I think you have your answer. I would separate and file for divorce. 
She is never going to be honest with you. Why waste another day suffering. I did this. I waited ten years on my xW to grow up and quit playing with my head. My life is so much better now. I am glad I kicked her to the curb. If you don't take care of you no one else will. 

There are much better women out there. I have remarried since and I am very content. 

Clay


----------



## JustPlainOleTried (Nov 18, 2013)

ShootMePlz! said:


> Why stay married to her if she has been acting this way all this time??

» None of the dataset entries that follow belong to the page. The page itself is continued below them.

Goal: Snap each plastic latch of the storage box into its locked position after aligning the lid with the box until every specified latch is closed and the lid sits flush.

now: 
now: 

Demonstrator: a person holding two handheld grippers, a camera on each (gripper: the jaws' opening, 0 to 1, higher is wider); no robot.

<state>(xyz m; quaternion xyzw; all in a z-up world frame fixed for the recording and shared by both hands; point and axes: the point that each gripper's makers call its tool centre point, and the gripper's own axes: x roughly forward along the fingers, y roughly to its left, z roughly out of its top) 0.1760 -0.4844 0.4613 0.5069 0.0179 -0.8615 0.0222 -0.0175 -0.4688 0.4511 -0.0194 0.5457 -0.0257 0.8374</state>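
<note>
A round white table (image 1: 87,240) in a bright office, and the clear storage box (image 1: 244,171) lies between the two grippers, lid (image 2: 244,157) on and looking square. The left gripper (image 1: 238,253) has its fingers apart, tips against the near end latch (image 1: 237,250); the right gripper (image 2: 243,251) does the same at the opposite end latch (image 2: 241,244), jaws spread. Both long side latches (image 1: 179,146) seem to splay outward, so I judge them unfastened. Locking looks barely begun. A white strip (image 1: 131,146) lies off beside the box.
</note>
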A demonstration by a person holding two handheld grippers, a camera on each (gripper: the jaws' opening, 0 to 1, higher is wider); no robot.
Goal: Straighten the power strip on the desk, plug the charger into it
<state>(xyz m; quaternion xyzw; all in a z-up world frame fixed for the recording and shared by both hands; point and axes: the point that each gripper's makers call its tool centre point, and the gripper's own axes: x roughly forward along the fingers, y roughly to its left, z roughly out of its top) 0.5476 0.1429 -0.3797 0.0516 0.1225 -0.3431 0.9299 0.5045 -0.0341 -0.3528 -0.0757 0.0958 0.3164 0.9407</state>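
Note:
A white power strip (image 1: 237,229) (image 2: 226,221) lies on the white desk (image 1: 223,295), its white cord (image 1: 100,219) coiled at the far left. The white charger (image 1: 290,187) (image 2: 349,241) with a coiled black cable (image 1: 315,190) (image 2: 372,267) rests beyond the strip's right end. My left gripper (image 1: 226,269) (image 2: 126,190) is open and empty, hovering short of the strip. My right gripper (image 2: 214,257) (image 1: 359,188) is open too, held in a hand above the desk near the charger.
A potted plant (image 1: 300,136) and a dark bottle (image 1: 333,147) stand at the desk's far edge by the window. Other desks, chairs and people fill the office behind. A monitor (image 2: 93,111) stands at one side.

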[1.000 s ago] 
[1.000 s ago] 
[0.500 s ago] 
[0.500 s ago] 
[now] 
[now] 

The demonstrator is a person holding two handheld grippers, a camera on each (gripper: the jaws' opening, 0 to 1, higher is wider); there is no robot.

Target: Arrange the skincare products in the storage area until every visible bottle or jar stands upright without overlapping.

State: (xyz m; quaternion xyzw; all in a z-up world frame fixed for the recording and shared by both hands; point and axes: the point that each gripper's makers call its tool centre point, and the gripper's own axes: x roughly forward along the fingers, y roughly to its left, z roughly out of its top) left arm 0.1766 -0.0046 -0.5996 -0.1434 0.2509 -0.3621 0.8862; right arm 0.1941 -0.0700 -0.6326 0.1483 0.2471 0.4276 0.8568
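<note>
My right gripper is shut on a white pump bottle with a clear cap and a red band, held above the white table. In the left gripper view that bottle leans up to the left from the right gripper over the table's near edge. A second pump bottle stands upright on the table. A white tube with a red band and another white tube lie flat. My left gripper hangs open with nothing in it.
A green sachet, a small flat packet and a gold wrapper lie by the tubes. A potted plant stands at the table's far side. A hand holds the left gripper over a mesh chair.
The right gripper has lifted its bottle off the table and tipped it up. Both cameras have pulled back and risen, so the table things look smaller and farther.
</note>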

 I have two kids, now 14 and 16. When I first discovered the first affair, they were six and eight. There was NO way I was leaving and she refused to leave and refused to admit any wrong doing even though I had a ton of non-physical evidence. She refused MC and refused to even discuss it. At the time I was having difficulties with my two sons from my previous marriage and I felt it was best to just bunker down and ride the storm out (Ok.. I rug swept it..) We wound up living pretty much separate lives while still raising our kids together. This worked ok, till a few years ago when I got tired of living a sham marriage. I wanted her to work on it or force her hand and divorce, this is when the second affair which I believe just started or was going on for a few months. When that came to a head, she agreed to work on the marriage and we have been doing so since. To me, its been a weak try. You can tell when someone is sincere and when their not. I stopped my spying till a couple months ago. I placed a var in the kitchen and recorded a couple of conversations. Even though I didn't hear enough to support her having an affair, I did have to listen to how rotten of a person I am. She flat out lie's about how I treat her and was telling her girlfriend how she couldn't wait till the kids were older so she could leave. This was being done while i THOUGHT we were doing good. I mean the sex was better, we were talking etc... That alone has me thinking...


----------



## BrockLanders (Jul 23, 2012)

It's pretty easy to disable the password on an Android phone. Can you take her phone for any extended period of time? She might not need a burner phone, she could be using Google Voice, etc.


----------



## TDSC60 (Dec 8, 2011)

Sounds to me like this is not a new affair, it is probably with the same guy, they have just refined their communication techniques since she found out you were suspicious again.


----------



## turnera (Jan 22, 2010)

Good grief, man. Just leave her. Make her EARN you back.


----------



## weightlifter (Dec 14, 2012)

standard evidence gathering. Recommend the Ezoom gps. User RDMU has used it for ages and is very pleased.

standard paste below
VARs and evidence

Your wife is acting funny. Her phone and email suddenly have passwords you don't know. She shuts down phone apps or changes windows on the computer whenever you enter the room. She is suddenly staying out until 2 to 5 in the morning. She has new single friends. She has lost weight and is dressing hotter to boot. Her ex contacted her 3 weeks ago and she wants “to meet to catch up at some public place” Any of this sound familiar?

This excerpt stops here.